**HOW TO COMPLETE THIS TASK**
A full, word-for-word copy of the listing below is needed; leave the images out of it.
(DATASET CONTENT begins)
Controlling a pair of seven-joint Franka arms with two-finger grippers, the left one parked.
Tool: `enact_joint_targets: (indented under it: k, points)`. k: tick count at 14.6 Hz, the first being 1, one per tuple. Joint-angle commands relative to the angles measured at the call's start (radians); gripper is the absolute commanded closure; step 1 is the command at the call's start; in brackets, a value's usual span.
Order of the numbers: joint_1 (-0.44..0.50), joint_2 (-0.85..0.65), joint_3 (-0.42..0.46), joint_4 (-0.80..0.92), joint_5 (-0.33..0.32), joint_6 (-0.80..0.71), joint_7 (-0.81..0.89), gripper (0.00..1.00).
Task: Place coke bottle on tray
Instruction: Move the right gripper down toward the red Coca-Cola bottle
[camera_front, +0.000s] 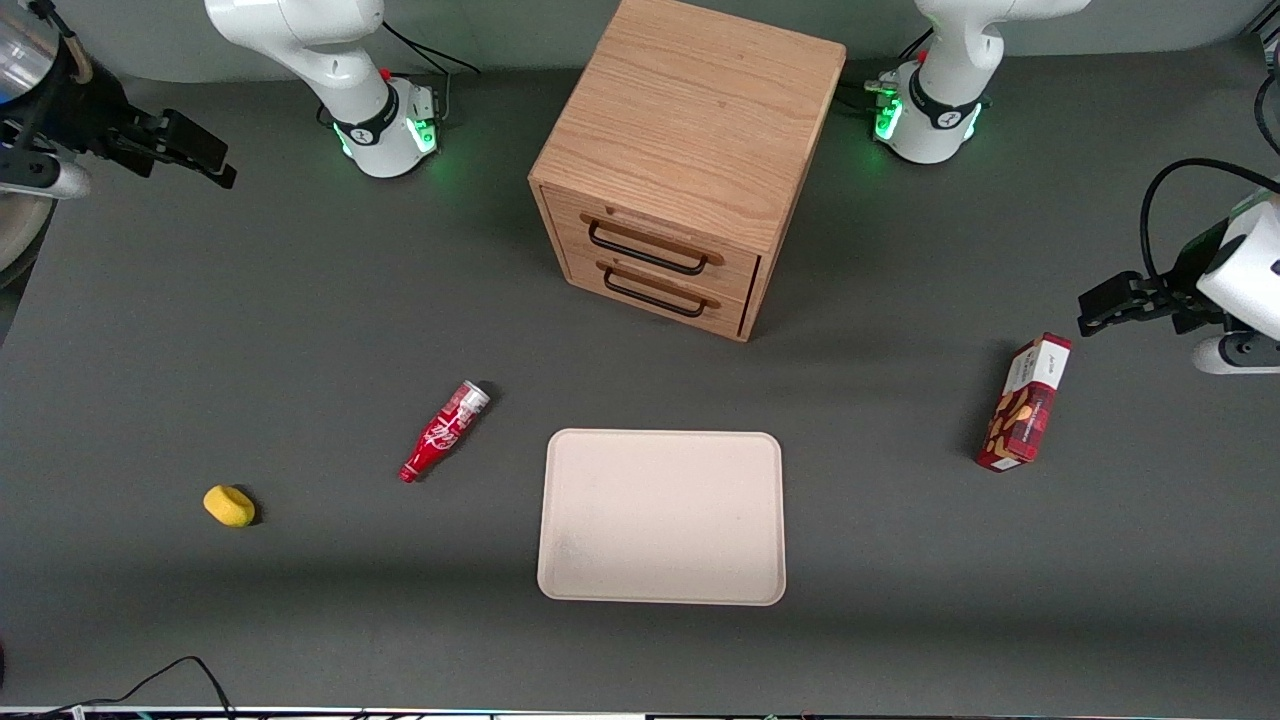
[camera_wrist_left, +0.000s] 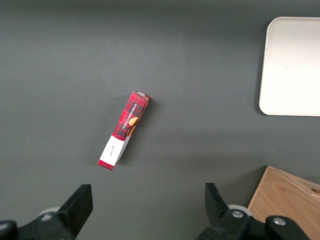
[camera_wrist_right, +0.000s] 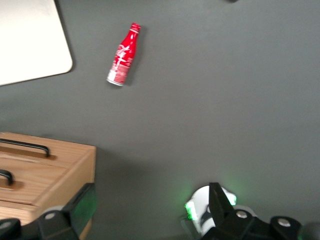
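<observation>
The coke bottle (camera_front: 443, 432) lies on its side on the grey table, beside the cream tray (camera_front: 660, 518) and toward the working arm's end. Its red cap points toward the front camera and its silvery base toward the drawer cabinet. The bottle (camera_wrist_right: 124, 55) and a corner of the tray (camera_wrist_right: 30, 40) also show in the right wrist view. My right gripper (camera_front: 200, 150) hangs raised at the working arm's end of the table, farther from the front camera than the bottle and well apart from it. In its wrist view the gripper (camera_wrist_right: 150, 200) is open and empty.
A wooden two-drawer cabinet (camera_front: 685, 160) stands farther from the camera than the tray. A red snack box (camera_front: 1025, 402) lies toward the parked arm's end. A small yellow object (camera_front: 229, 505) lies toward the working arm's end. The working arm's base (camera_front: 385, 125) stands near the gripper.
</observation>
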Motion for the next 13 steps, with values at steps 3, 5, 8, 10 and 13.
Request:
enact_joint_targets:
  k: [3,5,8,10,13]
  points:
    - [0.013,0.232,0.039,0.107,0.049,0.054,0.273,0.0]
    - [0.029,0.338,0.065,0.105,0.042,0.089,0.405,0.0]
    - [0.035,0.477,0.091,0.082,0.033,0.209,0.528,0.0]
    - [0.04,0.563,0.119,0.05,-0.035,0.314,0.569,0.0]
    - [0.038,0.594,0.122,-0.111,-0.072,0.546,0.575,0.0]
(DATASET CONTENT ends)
**RESULT FOR THIS EXERCISE**
Controlling a pair of seven-joint Franka arms with two-finger grippers, the left one parked.
Tool: `enact_joint_targets: (indented under it: k, points)`. k: tick count at 14.6 Hz, the first being 1, one per tuple. Joint-angle commands relative to the angles measured at the call's start (radians); gripper is the absolute commanded closure; step 1 is the command at the call's start; in brackets, a value's usual span.
Order of the numbers: joint_1 (-0.44..0.50), joint_2 (-0.85..0.65), joint_3 (-0.42..0.46), joint_4 (-0.80..0.92), joint_5 (-0.33..0.32), joint_6 (-0.80..0.71), joint_7 (-0.81..0.89), gripper (0.00..1.00).
Task: Place coke bottle on tray
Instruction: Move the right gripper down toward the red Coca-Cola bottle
[camera_front, +0.000s] 
[camera_wrist_left, +0.000s] 
[camera_wrist_right, +0.000s] 
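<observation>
The coke bottle (camera_front: 443, 432) lies on its side on the grey table, beside the cream tray (camera_front: 660, 518) and toward the working arm's end. Its red cap points toward the front camera and its silvery base toward the drawer cabinet. The bottle (camera_wrist_right: 124, 55) and a corner of the tray (camera_wrist_right: 30, 40) also show in the right wrist view. My right gripper (camera_front: 200, 150) hangs raised at the working arm's end of the table, farther from the front camera than the bottle and well apart from it. In its wrist view the gripper (camera_wrist_right: 150, 200) is open and empty.
A wooden two-drawer cabinet (camera_front: 685, 160) stands farther from the camera than the tray. A red snack box (camera_front: 1025, 402) lies toward the parked arm's end. A small yellow object (camera_front: 229, 505) lies toward the working arm's end. The working arm's base (camera_front: 385, 125) stands near the gripper.
</observation>
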Motion for the next 13 steps, with values at steps 3, 5, 8, 10 and 13.
Request:
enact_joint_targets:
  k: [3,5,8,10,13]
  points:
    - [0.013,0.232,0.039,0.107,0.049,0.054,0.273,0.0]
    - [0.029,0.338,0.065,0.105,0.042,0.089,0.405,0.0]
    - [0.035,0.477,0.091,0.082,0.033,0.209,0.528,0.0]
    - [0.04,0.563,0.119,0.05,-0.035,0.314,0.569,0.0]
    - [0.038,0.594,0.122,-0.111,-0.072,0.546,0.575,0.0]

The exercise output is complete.